Shyrec è quella che chiamo killer silenzioso. Non si fa sentire più di quel tanto, non “appare”, ma lavora nell’ombra, fino a regalarci dei veri e proprio regali. Oggi ne scartiamo due, Kill Your Boyfriends e Petrolio.
Che poi, per la maggior parte delle volte, l’importante è farsi i cazzi propri. Sempre quel maledetto vociare, il chiacchiericcio, il dover avere una fottuta opinione su tutto.

Come diceva giustamente Giovanni Succi in Bukowski: “…altra birra e avanti, luci basse, fumo, ronza dell’ampli. Nascondiamo le parole, nascondiamo tutto quanto, ricorpiamoli con delle coltri di suono. Bene lo sanno i Kill Your Boyfriend, che da 9 anni e 4 album a questa parte fanno la cosa più giusta rimanendo fra i i goielli più opachi dello stivale. Poche cose, malessere, feedbacks, liriche e serpenti, scampanellii e batterie, catene, marie, gesù, scudisciate.
La sensazione è quella del cuoio e del sudore, di quattro preset e di un palco mai più alto di 40 cm. Deboscia e stillicido, la capacità di immagazzinare. Sensazioni che non si alzano mai più alte del cavallo dei pantaloni, ancheggiamenti e jeans grigi a sigaretta, occhiali fumé.
Siamo in 47 forse, poco più, ma ogni volta che questi due cristi fanno un disco scavano un baratro deciso fra loro e gli altri, pisciano sui cavi e battono sui tambuti. Noi tutti pestiamo i piedi in una sorta di ballo sghembo che ci fa apparire come degli spaventapasseri malaticci. Rombi di trattori, clangori, tremori in una voce salmodiante che sembra essere uscita da una cripta. Emaciata, inespressiva, perfetta. The Day the Music died sembra quasi una preghiera, a sfuggire da quanto iperprodotto, cercando essenzialità ed intensità.

Un altro centro Kill your Boyfriend, un altro centro Shyrec.
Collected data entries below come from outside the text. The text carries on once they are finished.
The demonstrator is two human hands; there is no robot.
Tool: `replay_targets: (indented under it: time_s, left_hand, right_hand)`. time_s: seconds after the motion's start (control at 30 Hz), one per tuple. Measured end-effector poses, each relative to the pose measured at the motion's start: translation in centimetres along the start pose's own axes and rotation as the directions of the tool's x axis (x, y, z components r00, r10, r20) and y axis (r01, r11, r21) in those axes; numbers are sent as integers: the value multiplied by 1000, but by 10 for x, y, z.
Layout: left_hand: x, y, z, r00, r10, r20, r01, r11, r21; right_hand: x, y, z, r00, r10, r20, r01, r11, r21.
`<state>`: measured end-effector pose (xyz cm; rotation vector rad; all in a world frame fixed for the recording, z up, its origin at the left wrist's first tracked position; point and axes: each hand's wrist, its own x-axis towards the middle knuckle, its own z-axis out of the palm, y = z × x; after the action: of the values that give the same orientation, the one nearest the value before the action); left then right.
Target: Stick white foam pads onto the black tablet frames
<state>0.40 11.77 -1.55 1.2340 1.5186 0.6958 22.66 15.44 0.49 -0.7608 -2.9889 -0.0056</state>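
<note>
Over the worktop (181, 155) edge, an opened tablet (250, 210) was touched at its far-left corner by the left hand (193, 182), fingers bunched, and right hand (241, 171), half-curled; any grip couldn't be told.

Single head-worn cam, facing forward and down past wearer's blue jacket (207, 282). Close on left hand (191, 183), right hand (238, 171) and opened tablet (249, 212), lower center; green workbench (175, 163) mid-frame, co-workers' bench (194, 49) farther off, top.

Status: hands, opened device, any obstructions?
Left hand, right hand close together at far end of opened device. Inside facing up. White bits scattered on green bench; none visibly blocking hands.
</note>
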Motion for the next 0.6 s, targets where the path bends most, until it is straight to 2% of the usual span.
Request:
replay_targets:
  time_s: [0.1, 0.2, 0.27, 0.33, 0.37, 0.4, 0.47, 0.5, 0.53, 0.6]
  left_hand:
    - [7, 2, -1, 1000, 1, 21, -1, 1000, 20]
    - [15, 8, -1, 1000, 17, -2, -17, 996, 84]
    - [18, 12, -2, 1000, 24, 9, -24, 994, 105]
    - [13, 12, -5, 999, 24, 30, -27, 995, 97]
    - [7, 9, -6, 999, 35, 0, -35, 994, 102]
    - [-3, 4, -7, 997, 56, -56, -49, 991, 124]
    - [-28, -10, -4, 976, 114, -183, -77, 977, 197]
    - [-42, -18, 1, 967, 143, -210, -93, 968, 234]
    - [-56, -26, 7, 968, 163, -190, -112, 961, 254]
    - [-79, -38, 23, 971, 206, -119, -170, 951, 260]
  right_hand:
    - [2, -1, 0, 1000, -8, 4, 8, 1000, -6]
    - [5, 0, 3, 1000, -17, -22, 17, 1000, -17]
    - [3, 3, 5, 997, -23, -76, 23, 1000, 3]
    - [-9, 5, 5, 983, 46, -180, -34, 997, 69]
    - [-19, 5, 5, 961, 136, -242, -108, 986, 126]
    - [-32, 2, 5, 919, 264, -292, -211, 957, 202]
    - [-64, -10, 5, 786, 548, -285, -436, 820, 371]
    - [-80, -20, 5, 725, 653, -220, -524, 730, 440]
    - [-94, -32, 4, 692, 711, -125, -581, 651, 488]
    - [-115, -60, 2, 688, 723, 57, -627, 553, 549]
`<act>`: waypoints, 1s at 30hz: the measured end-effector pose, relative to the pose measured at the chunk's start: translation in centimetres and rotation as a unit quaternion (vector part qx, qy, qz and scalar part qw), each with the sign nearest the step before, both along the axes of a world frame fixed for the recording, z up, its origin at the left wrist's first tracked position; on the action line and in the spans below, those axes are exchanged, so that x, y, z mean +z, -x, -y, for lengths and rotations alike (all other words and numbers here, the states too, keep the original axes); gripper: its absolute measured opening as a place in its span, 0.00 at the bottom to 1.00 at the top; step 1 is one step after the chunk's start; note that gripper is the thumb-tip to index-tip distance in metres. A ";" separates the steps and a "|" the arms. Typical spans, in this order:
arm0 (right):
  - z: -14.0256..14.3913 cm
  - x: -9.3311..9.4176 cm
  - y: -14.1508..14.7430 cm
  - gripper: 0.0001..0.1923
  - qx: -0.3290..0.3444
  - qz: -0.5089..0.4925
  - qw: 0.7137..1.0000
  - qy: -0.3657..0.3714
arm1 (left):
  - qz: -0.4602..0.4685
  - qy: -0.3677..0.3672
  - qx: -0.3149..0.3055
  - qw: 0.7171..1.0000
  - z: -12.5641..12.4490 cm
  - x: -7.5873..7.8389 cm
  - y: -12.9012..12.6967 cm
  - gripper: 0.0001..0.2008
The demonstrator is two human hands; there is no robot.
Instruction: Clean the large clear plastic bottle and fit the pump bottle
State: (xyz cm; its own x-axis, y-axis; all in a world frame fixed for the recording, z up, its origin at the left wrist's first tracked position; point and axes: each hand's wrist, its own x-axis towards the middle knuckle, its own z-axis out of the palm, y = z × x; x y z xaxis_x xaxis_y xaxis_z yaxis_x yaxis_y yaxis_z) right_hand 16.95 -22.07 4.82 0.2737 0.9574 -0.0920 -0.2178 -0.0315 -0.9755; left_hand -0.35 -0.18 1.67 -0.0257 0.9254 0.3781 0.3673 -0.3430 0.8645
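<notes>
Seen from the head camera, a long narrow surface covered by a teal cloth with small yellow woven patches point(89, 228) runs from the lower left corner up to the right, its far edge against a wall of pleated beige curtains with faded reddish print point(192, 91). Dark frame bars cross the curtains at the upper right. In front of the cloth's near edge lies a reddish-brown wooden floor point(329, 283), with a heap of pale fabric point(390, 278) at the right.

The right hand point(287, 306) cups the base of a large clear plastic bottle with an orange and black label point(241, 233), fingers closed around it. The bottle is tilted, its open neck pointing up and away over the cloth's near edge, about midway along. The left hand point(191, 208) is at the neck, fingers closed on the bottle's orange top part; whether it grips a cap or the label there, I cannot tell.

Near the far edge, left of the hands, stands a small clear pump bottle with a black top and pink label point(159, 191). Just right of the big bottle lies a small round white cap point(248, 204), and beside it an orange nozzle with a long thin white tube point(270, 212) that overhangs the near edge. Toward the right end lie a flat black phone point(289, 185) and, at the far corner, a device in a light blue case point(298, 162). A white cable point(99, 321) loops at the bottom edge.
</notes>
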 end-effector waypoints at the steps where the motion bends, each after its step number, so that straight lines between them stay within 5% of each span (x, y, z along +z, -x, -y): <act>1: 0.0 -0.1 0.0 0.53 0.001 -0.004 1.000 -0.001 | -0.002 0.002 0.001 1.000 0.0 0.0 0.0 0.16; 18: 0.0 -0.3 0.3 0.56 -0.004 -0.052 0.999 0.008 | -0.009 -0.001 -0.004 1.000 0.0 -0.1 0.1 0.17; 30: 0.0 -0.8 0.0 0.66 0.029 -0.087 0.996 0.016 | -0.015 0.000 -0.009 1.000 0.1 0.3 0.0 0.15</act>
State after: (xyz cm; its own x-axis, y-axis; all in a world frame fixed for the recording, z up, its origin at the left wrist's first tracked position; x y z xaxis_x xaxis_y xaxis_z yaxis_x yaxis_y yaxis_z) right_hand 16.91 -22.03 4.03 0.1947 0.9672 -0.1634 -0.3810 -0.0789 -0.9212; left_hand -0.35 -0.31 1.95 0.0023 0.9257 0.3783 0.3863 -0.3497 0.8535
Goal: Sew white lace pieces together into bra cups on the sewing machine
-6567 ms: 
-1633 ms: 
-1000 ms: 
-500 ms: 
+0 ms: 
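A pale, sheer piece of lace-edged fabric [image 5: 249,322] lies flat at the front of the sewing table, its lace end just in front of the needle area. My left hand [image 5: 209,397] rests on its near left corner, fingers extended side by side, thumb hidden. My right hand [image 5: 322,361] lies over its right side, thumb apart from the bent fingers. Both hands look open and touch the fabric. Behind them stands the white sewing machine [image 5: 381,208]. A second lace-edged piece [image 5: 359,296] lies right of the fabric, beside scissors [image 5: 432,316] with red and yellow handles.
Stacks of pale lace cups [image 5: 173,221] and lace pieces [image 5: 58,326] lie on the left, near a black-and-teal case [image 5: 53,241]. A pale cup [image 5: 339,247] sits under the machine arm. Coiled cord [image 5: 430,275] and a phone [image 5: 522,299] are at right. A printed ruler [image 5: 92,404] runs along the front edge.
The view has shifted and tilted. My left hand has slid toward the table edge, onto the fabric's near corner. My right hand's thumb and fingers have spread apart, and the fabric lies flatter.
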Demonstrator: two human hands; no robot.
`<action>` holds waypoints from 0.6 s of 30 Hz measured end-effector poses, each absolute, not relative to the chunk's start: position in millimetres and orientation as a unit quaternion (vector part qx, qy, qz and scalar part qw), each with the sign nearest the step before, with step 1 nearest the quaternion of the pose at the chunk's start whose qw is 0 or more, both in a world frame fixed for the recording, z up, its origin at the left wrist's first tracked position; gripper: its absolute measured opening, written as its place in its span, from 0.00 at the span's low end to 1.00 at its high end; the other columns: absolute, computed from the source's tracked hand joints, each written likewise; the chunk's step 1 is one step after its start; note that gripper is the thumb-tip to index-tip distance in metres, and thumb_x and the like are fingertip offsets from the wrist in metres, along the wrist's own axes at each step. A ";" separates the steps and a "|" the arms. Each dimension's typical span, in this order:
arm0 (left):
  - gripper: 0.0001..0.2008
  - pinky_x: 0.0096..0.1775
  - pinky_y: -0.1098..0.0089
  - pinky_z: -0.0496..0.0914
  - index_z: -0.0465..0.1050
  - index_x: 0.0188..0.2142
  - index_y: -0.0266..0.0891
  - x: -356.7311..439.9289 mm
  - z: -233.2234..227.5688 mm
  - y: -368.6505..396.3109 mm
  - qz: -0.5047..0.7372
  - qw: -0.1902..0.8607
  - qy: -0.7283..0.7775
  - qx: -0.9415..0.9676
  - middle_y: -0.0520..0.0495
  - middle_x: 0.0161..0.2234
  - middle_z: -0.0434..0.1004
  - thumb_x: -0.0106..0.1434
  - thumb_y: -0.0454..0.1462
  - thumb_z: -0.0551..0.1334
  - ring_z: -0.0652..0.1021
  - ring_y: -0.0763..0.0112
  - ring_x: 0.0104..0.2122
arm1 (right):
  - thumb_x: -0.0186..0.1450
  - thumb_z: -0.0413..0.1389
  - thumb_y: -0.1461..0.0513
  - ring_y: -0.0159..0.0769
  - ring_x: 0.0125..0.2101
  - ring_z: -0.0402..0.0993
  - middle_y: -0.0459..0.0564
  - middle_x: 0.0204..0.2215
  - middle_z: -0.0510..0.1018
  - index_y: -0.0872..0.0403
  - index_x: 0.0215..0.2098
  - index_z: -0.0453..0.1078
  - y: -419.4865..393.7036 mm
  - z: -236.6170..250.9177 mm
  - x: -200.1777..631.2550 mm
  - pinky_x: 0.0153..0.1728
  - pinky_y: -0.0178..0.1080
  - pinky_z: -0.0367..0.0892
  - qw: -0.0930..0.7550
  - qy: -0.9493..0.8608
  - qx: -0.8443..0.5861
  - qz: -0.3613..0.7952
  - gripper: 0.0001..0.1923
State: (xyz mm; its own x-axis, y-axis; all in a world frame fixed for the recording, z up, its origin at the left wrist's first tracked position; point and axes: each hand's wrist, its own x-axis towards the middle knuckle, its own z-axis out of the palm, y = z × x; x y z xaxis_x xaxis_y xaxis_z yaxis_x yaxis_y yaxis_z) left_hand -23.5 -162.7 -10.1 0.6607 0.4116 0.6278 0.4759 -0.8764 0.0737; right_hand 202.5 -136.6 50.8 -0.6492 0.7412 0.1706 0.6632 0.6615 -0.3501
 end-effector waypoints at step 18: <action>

Non c’era bisogno d’altro.

I più fortunati (non me, mannaggia alla miseria) che hanno incrociato recentemente i Nero Kane sotto ad un palco avranno notato un losco figuro ad aprire le loro performance. Trattasi di Petrolio, conosciuto anche come Enrico Cerrato, attivo da circa un lustro ed autore di diversi lavori collaborativi (con, rispettivamente, Anja Kreysing e Boban Ristevski per Soleil Noir, M.D.M.A e The Crippler per Back On Earth
Gisas, Yuko Araki e Wear and Tear per Omen 30032019, Mademoiselle Bistouri per Playing with Aliens / Assi s Worth e, per chiudere, Vomir, Risa Ripa ed ancora Yuko Araki per 4WS).
Com’è come non è Petrolio sembra essere giunto al quarto album, nato come diretta conseguenza di un lavoro di sonorizzazione per una performance teatrale di Francesco Fassone intitolata “L’architettura della disobbedienza”.
Il lavoro si compone di quattro lunghi brani, in cui il pianoforte si interseca con un mondo oscuro, con il ricordo, con il proprio percorso nel mondo. Avete presente la sensazione di dolore dopo una corsa, quando quel piccolo organo che di solito funziona silente, la milza, urla tutto il suo fastidio? Nella lingua inglese, spleen, viene utilizzato per definire quello stato di malinconia amara che talvolta fa sputare poeti ed artisti.
Petrolio parte da questa ambientazione e posso figurarmelo, passeggiando fra le macerie in bianco e nero, incappucciato e con gli occhiali da sole. Ma poi parte in altezza, volando sopra questi paesaggi, sopra questo inconscio collettivo della città. Si libra per raccoglierne gli umori in maniera completa,
trasformandosi in un catalizzatore che rilascia suoni come partiture. Tessiture ambientali, più dolenti che grevi, che caratterizzano da sempre il lavoro artistico di Enrico.
Una vera e propria guida sonora, per costruire dentro di noi la propria città, facendola crescere, distruggendola, mummificare. Ci ho rivisto le mille vite di Dresda, l’architettura gotica, ma anche la costruzione continua di edifici imponenti ma lineari come le abbazie benedettine. C’è polvere ovunque, rimasugli di vita e di spazi che posandosi sul pianoforte di Petrolio donano una cappa in grado di fermentare e di rinascere per altri anni ancora.